• **How to complete this task**
Give back an exact copy of the entries beneath, minus the pictures.
........
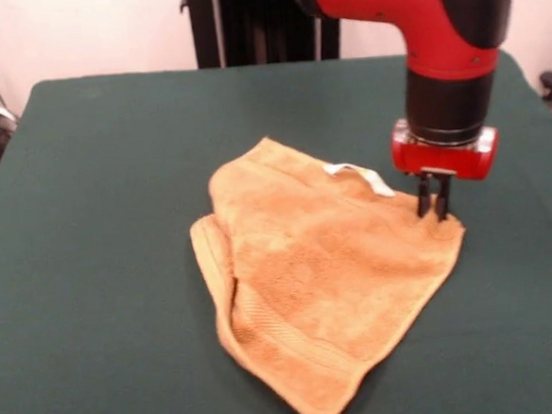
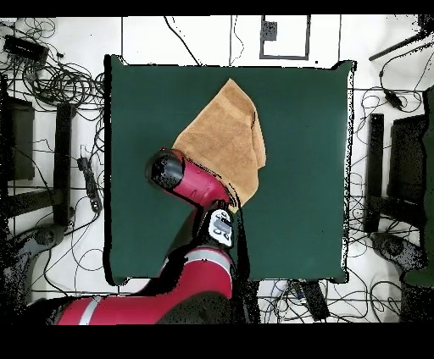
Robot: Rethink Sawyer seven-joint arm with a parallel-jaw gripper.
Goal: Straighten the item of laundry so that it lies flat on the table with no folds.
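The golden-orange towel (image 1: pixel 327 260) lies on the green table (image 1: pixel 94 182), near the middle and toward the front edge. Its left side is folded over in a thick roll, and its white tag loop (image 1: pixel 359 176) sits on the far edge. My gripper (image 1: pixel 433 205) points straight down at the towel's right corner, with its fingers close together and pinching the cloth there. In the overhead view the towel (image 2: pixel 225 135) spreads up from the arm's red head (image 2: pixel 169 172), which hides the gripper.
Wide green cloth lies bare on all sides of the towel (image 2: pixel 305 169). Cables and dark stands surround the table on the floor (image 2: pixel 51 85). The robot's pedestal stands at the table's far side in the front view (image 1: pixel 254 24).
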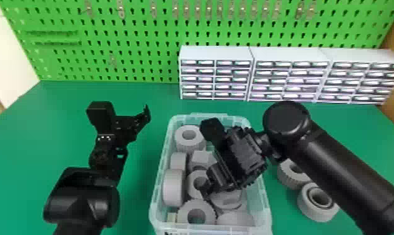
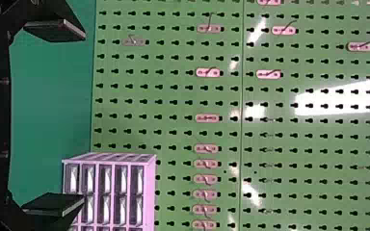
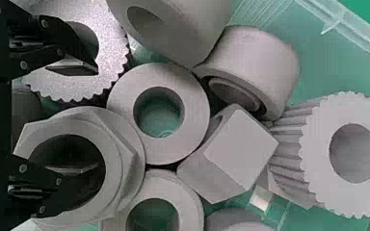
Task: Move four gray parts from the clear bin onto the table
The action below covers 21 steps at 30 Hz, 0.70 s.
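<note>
Gray parts [image 1: 174,189] crowd the bin's walls [image 1: 265,206] — right claw [image 1: 205,158] spread above, left claw [image 1: 123,110] spread well outside.

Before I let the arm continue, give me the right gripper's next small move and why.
Probably ease the open right gripper down toward the gray hexagonal part: one finger appears over its round hole, the other over the neighboring gray toothed ring, leaving the hexagonal part's wall between them.
</note>
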Each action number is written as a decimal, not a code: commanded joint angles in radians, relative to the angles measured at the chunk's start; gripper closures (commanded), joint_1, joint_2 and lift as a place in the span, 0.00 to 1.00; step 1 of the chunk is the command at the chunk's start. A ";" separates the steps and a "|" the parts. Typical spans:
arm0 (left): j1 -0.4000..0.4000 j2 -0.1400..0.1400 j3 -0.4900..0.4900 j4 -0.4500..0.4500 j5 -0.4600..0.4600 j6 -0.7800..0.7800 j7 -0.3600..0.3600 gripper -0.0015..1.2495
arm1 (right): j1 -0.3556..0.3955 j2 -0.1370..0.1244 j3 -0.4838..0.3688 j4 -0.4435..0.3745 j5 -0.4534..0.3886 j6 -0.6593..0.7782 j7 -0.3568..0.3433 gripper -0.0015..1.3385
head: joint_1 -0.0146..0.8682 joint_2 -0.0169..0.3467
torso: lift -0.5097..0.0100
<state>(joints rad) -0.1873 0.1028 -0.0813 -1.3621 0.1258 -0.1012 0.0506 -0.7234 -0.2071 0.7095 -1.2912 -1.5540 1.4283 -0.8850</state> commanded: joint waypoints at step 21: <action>0.005 0.002 0.002 0.000 0.003 -0.002 0.000 0.08 | -0.010 0.000 -0.007 0.023 -0.011 0.017 -0.002 0.81 | 0.80 0.24 | 0.88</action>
<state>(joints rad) -0.1832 0.1043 -0.0800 -1.3621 0.1283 -0.1028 0.0506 -0.7295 -0.2070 0.7035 -1.2671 -1.5646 1.4438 -0.8853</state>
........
• **Result**
Robot: Rethink Sawyer seven-joint arm with a parallel-jaw gripper.
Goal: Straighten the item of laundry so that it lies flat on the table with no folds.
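The golden-orange towel (image 1: pixel 327 260) lies on the green table (image 1: pixel 94 182), near the middle and toward the front edge. Its left side is folded over in a thick roll, and its white tag loop (image 1: pixel 359 176) sits on the far edge. My gripper (image 1: pixel 433 205) points straight down at the towel's right corner, with its fingers close together and pinching the cloth there. In the overhead view the towel (image 2: pixel 225 135) spreads up from the arm's red head (image 2: pixel 169 172), which hides the gripper.
Wide green cloth lies bare on all sides of the towel (image 2: pixel 305 169). Cables and dark stands surround the table on the floor (image 2: pixel 51 85). The robot's pedestal stands at the table's far side in the front view (image 1: pixel 254 24).
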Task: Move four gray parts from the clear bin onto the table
The action below covers 21 steps at 30 Hz, 0.70 s.
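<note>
Gray parts [image 1: 174,189] crowd the bin's walls [image 1: 265,206] — right claw [image 1: 205,158] spread above, left claw [image 1: 123,110] spread well outside.

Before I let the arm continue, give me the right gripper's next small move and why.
Probably ease the open right gripper down toward the gray hexagonal part: one finger appears over its round hole, the other over the neighboring gray toothed ring, leaving the hexagonal part's wall between them.
</note>
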Each action number is written as a decimal, not a code: commanded joint angles in radians, relative to the angles measured at the chunk's start; gripper closures (commanded), joint_1, joint_2 and lift as a place in the span, 0.00 to 1.00; step 1 of the chunk is the command at the chunk's start. A ";" separates the steps and a "|" the parts. Typical spans:
arm0 (left): j1 -0.4000..0.4000 j2 -0.1400..0.1400 j3 -0.4900..0.4900 j4 -0.4500..0.4500 j5 -0.4600..0.4600 j6 -0.7800..0.7800 j7 -0.3600..0.3600 gripper -0.0015..1.2495
arm1 (right): j1 -0.3556..0.3955 j2 -0.1370..0.1244 j3 -0.4838..0.3688 j4 -0.4435..0.3745 j5 -0.4534..0.3886 j6 -0.6593..0.7782 j7 -0.3568..0.3433 gripper -0.0015..1.3385
head: joint_1 -0.0146..0.8682 joint_2 -0.0169..0.3467
torso: lift -0.5097..0.0100
<state>(joints rad) -0.1873 0.1028 -0.0813 -1.3621 0.1258 -0.1012 0.0506 -0.7234 -0.2071 0.7095 -1.2912 -1.5540 1.4283 -0.8850</state> commanded: joint waypoints at step 21: <action>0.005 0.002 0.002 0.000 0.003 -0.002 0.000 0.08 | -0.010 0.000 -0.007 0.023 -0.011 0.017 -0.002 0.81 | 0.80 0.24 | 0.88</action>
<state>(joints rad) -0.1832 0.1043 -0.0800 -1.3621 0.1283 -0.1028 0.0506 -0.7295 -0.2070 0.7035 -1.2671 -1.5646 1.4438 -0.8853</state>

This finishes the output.